→ **Work required**:
Your answer must contain each line of the listing in which "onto" appears, copied in full.

▬▬▬▬▬▬▬▬▬▬

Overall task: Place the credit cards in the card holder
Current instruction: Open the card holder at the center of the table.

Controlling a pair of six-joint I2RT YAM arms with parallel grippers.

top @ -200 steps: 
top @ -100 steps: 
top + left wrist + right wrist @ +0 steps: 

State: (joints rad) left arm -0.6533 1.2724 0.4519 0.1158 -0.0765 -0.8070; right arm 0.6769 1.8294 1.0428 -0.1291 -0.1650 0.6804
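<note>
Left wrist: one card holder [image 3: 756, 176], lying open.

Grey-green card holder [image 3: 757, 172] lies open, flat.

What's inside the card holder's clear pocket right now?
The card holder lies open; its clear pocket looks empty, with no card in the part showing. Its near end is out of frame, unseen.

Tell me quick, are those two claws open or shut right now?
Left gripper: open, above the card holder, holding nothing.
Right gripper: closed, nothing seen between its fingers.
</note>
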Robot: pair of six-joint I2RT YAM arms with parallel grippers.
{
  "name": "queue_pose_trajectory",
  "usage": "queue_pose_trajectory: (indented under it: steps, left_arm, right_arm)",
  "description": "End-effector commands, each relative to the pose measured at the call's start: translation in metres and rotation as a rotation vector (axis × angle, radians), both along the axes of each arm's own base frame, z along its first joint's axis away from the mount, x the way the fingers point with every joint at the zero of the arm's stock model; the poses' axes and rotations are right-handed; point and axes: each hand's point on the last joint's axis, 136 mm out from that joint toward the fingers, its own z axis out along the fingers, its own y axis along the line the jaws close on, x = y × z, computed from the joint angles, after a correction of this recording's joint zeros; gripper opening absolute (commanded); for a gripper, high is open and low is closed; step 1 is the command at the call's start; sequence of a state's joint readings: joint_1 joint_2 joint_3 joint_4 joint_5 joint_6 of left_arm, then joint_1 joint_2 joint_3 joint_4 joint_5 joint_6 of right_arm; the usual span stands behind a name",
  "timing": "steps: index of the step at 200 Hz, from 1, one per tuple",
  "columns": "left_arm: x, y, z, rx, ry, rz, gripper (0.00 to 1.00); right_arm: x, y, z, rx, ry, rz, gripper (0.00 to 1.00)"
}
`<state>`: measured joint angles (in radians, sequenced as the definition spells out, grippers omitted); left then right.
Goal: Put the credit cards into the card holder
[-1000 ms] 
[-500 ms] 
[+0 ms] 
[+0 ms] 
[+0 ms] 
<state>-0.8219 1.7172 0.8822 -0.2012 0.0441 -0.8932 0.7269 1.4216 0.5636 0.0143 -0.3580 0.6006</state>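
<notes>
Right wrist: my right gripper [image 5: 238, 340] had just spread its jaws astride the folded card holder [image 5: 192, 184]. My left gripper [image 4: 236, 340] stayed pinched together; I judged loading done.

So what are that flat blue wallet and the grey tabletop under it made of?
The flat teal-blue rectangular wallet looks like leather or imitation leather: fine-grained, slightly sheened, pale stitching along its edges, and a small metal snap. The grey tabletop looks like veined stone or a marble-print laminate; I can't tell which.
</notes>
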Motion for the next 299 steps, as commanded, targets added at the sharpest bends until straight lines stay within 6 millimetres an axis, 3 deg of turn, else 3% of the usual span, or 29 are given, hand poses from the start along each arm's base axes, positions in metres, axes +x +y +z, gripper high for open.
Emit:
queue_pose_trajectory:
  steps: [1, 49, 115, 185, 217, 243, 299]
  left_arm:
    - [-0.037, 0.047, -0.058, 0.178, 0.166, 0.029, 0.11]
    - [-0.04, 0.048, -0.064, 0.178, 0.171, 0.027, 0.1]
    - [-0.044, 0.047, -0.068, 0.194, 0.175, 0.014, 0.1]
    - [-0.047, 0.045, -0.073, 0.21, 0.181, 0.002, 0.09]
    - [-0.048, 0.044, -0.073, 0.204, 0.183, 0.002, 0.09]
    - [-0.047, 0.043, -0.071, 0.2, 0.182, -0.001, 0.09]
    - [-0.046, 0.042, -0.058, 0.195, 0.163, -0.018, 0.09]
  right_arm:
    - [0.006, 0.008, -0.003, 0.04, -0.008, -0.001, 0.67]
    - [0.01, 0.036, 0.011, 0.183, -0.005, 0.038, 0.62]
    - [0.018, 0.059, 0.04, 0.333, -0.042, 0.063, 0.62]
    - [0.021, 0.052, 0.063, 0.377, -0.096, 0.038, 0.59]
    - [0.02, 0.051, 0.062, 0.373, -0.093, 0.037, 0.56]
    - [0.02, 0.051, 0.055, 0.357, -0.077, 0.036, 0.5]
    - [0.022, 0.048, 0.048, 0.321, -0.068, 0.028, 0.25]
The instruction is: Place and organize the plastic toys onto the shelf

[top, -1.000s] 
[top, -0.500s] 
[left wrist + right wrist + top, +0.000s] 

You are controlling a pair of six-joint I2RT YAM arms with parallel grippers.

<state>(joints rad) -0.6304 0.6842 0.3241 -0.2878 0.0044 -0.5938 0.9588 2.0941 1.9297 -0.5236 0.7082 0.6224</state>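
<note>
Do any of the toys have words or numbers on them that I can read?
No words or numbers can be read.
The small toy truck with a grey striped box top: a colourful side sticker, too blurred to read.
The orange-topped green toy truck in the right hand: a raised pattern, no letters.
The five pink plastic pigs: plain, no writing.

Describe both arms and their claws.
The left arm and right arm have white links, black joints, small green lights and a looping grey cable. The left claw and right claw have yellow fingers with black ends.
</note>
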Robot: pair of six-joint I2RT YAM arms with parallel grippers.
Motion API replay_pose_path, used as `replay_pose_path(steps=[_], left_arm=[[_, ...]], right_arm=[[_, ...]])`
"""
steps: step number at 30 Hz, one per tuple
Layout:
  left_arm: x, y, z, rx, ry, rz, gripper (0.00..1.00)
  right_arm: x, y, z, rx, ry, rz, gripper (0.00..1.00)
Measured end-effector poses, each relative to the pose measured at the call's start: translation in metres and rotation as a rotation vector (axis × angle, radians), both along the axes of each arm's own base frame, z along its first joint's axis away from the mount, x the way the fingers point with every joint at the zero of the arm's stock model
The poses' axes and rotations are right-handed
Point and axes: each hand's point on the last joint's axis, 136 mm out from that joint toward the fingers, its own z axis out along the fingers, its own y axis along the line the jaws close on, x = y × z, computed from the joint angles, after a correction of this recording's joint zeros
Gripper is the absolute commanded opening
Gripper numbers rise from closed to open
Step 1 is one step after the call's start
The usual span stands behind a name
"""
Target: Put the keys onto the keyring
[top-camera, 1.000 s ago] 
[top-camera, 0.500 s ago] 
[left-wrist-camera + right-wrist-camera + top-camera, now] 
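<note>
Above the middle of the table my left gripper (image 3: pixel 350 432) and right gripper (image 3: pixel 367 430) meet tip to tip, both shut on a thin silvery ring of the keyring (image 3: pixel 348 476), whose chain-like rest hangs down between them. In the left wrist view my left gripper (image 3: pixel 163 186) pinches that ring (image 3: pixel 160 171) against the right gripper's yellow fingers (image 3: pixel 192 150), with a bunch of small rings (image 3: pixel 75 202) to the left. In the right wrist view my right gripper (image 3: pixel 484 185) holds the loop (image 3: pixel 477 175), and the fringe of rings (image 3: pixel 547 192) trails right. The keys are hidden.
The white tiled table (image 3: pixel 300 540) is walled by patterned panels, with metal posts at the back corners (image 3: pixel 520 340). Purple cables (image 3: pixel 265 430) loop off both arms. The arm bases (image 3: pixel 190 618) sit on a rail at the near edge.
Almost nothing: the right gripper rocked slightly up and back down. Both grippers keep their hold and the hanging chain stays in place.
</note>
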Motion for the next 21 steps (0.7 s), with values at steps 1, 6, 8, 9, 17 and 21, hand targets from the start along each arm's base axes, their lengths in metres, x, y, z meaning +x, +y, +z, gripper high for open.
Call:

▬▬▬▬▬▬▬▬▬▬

→ **Output for this task**:
The instruction is: Place and organize the plastic toys onto the shelf
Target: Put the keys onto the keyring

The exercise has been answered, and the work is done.